The Jock Court also reached an appropriate conclusion that the secured creditor "is entitled by § 1327(a) to the binding effect of the original confirmation order through the date the debtor surrendered the car." Id. Just as the debtor could not surrender collateral in a confirmed plan absent consent of the secured creditor or the approval by the court of the debtor's plan modification, the date of surrender of the collateral can not be forced upon the secured creditor without its consent or a judicial determination. As in the present case, if the debtor has not paid the secured creditor in compliance with the confirmed plan, any amount not paid through the date of surrender is still a part of the secured claim which must be paid. In the present case, the proof at the time of the hearing established that $2,080.04 remained owing on the original secured debt, of which the debtor was in arrears of approximately $800.00. The arrearage in the secured plan payments will remain a secured debt, accruing interest until paid. It certainly may be true in this case that after payment of that delinquent secured debt and after application of the proceeds realized by the Credit Union upon liquidation, the Credit Union may have a relatively small deficiency to be added to its existing unsecured claim. Further, the Court notes that § 1329(c) requires modified payments to be completed within a maximum of five years from the date of the first payment under the original plan.
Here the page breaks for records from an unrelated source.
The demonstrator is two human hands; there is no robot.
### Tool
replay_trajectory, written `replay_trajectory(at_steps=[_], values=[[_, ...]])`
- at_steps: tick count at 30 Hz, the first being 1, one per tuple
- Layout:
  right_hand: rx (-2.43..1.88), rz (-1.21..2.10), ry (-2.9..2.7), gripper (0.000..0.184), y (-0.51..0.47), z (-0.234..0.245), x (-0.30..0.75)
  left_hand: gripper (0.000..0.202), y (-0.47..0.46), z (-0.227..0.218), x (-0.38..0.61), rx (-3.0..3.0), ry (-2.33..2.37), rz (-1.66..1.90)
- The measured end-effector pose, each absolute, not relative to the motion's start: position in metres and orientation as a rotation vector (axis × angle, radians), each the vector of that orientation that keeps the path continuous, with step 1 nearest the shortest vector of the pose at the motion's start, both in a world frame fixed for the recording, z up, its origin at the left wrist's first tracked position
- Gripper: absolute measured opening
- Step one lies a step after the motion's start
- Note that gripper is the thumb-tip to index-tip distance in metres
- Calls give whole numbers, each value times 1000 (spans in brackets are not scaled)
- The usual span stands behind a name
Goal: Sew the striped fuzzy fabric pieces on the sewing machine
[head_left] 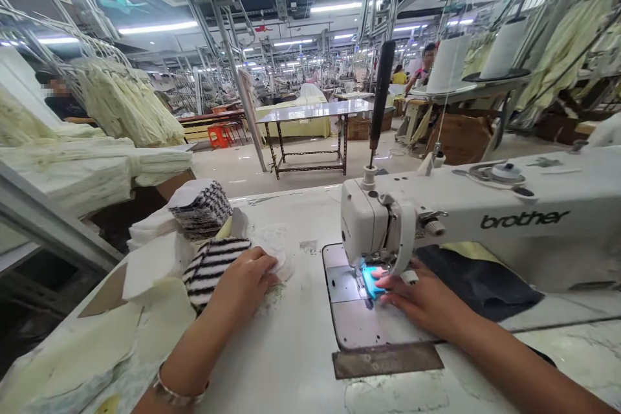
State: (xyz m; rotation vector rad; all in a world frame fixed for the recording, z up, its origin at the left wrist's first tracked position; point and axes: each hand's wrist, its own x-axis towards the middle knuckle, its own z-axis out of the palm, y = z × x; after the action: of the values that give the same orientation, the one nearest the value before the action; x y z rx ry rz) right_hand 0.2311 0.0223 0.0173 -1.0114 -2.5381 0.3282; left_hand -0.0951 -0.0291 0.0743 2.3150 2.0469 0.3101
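Observation:
My left hand [245,281] rests on the sewing table, its fingers curled over a black-and-white striped fabric piece [209,266] and touching a thin white piece [276,249] beside it. A stack of the same striped pieces [201,207] sits just behind. My right hand [420,297] lies flat on the metal needle plate [356,320] under the head of the white Brother sewing machine [485,220], fingertips by the presser foot in the blue light. Whether the fingertips hold anything there I cannot make out.
Dark fabric [478,278] lies under the machine arm with pale yellow cloth [463,250] behind it. Pale yellow cloth [121,330] and white pieces [155,262] cover the table's left. Stacked fabric [97,168] sits further left. A metal table [310,113] and other workers stand beyond.

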Motion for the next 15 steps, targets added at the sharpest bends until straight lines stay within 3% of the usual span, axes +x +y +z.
replay_trajectory(at_steps=[7, 15], values=[[-858, 341, -2602, 18, 2, 32, 233, 23, -17, 82, -110, 2209, 2097, 493], [-858, 407, -2438, 25, -13, 17, 237, 20, 43, 140, -130, 2158, 2394, 829]])
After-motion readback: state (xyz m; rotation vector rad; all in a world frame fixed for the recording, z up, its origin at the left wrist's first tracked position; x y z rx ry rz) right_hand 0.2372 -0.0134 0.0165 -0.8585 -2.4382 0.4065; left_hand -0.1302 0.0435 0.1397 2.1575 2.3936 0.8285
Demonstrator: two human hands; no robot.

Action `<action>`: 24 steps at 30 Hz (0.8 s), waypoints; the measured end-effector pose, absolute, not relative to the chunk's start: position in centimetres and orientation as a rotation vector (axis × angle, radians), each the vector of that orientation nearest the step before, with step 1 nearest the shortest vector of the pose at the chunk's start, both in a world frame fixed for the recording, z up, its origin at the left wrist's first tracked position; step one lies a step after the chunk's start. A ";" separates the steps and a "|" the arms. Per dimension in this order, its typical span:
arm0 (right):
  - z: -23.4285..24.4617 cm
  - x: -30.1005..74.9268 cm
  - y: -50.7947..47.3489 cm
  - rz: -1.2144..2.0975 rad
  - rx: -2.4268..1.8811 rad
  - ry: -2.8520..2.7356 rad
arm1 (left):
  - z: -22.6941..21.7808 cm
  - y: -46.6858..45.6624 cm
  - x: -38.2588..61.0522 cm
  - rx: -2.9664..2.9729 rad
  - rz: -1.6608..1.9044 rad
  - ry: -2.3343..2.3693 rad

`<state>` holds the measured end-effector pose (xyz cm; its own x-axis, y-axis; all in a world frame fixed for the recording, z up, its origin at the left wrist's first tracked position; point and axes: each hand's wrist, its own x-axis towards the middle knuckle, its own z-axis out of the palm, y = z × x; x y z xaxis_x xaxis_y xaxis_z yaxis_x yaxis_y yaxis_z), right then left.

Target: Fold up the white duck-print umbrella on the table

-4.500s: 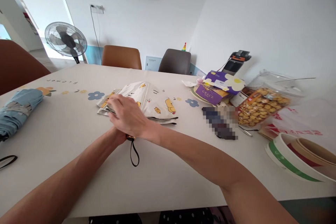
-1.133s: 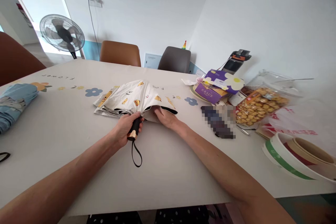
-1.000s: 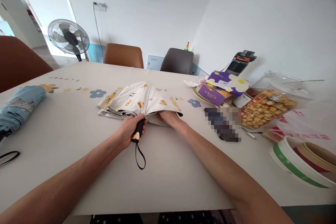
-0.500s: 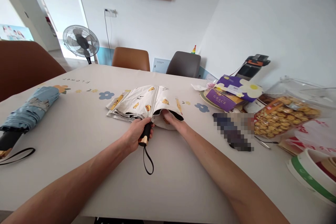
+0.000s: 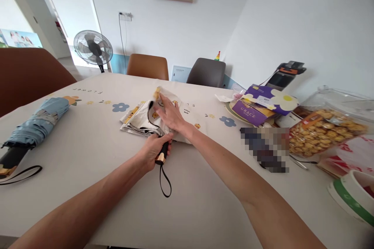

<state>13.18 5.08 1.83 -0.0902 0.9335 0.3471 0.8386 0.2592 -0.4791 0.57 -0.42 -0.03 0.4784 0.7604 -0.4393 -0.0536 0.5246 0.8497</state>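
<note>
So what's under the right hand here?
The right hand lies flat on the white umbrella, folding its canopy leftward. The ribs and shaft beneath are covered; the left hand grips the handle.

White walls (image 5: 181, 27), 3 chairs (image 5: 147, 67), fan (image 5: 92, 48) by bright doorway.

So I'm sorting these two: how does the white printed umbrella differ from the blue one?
The white umbrella has cartoon prints and loose, spread folds; the blue umbrella is plain and bundled. The left hand grips the white one's handle and the right hand presses its canopy; the blue one lies untouched. Both have black wrist straps.
</note>
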 end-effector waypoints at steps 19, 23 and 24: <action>5.2 18.6 1.4 0.187 -1.539 -1.386 | 2.1 0.4 0.0 0.557 0.637 0.651; 4.1 21.9 -2.0 0.136 -1.615 -1.238 | 3.1 0.6 -0.7 0.458 0.599 0.511; 3.6 22.6 -2.6 0.149 -1.654 -1.163 | 3.4 0.6 -1.0 0.452 0.573 0.472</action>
<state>22.62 -2.65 3.57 0.5179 0.7403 0.4286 0.6084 0.0335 -0.7930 -0.96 0.64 3.44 0.7417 0.6033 -0.2931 -0.4034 0.7503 0.5237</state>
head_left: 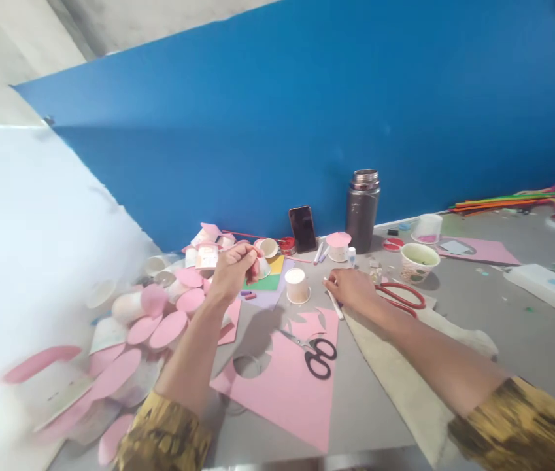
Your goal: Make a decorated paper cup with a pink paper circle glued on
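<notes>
My left hand [238,267] is raised at the left of the paper cup, its fingers pinched together; whatever is between them is too small to tell. Low on the table, my right hand [353,288] has its fingers closed on a slim white pen [336,307]. Between the two hands, a white paper cup [297,286] stands upside down. Closer to me lies a pink paper sheet [287,392] with a round hole cut out. Black-handled scissors [319,356] rest on it. Red-handled scissors [407,296] lie partly behind my right forearm.
Many cups with pink paper discs [169,327] crowd the left side. A dark bottle [363,212] and a phone [302,229] stand by the blue wall. At right are a patterned cup [420,263], a white power strip [552,291] and a beige cloth [399,379].
</notes>
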Tool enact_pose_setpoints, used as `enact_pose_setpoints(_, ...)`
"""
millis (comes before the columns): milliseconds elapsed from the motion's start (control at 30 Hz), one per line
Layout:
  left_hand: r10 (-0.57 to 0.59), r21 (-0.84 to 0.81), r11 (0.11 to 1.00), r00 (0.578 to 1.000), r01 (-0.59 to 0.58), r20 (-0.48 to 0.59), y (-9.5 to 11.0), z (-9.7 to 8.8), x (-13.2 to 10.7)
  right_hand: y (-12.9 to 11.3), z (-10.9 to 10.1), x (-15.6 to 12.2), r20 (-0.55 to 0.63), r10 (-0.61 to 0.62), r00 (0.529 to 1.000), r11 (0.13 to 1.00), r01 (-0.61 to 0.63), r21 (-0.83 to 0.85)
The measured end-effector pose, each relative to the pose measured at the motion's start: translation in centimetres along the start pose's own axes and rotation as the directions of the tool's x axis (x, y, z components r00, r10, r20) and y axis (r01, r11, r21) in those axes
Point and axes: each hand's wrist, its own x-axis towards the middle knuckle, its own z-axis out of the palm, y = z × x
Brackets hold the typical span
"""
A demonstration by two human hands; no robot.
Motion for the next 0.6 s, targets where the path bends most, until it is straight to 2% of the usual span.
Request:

However, in the final analysis of this case, the debtor's motion did not notice all creditors of the debtor's attempted modification, and the debtor will be required to amend her motion, consistent with this opinion, to notice it with an opportunity for hearing to all creditors, and if written objections are filed, the Court will conduct a further hearing on this debtor's proposed modification. If the debtor and Credit Union are now able to reach a consent, the debtor will be required to notice any consensual order to all creditors so that they may have an opportunity for hearing on such a consensual order.
IT IS SO ORDERED.
NOTES
[1] The Court is aware that postconfirmation modification may not be permitted to run afoul of § 1322(b)(2)'s prohibition against modification of certain home mortgages. See generally In re Gadlen, 110 B.R. 341 (Bankr.W.D.Tenn. 1990).